Women’s Empowerment, Mixed Methods, And Long-Term Collaboration in Agricultural Research for Development

by Shelton Chinorumba

Published: March 24, 2026 • DOI: 10.47772/IJRISS.2026.100300020

Abstract

Women’s empowerment has become a central objective in agricultural research for development, yet its complex, context-specific nature poses conceptual, methodological, and operational challenges. This article reflects on a long-term, feminist-informed collaboration of more than a decade that used mixed methods to study women’s empowerment in agriculture across diverse projects, countries, and research teams. Drawing on quantitative indices, including adaptations of the Women’s Empowerment in Agriculture Index (WEAI and pro-WEAI), and complementary qualitative work, the collaboration interrogated how empowerment is defined, measured, and experienced, and how these understandings evolve over time.

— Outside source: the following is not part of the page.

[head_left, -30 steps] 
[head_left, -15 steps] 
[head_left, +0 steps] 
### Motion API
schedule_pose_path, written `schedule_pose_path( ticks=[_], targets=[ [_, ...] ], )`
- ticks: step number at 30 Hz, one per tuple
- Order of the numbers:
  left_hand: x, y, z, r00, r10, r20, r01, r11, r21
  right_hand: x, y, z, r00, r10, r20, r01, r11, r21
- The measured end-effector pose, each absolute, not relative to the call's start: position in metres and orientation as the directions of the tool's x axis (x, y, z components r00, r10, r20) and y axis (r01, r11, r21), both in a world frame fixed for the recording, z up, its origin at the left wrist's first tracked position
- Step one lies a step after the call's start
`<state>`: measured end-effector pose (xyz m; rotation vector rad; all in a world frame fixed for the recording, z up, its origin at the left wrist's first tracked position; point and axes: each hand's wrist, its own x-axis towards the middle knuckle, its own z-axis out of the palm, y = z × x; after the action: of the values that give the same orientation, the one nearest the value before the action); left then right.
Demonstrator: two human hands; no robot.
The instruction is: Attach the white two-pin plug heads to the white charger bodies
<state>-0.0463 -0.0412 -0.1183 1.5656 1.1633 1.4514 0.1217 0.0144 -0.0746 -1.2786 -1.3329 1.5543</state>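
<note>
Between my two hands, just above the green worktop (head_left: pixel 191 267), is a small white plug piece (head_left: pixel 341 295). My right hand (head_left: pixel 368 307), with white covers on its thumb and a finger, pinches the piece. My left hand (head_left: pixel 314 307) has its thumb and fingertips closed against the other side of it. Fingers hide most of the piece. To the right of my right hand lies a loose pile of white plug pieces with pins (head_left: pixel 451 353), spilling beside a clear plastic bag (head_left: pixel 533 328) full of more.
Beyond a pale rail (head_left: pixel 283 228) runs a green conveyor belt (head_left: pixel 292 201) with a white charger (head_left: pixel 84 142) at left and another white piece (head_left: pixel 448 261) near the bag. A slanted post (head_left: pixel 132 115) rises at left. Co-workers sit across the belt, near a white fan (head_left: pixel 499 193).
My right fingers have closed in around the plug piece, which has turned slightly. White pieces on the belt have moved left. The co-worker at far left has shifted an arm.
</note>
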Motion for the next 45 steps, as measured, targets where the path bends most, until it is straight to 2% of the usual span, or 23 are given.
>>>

Mixed methods were applied within single projects, across related sub-projects, and cumulatively across projects to generate insights into joint asset ownership, intra-household decision-making, time use, and agency, revealing empowerment as multidimensional, relational, and dynamic rather than a static outcome. The article examines how sustained collaboration among researchers from the Global North and South, and across disciplines, challenged assumptions embedded in standardized measures, sharpened conceptual precision, and exposed tensions between instrumental and intrinsic, as well as individual and collective forms of agency. It also highlights the institutional conditions that enable meaningful collaboration—particularly long-term funding, leadership, and iterative learning processes—and how these conditions shape knowledge production and policy influence. The article concludes by proposing priorities for the next generation of agricultural research for development on women’s empowerment, including deeper integration of qualitative inquiry, attention to shifting norms and power relations, and the continued co-development of metrics that remain sensitive to context while enabling comparison across interventions and time.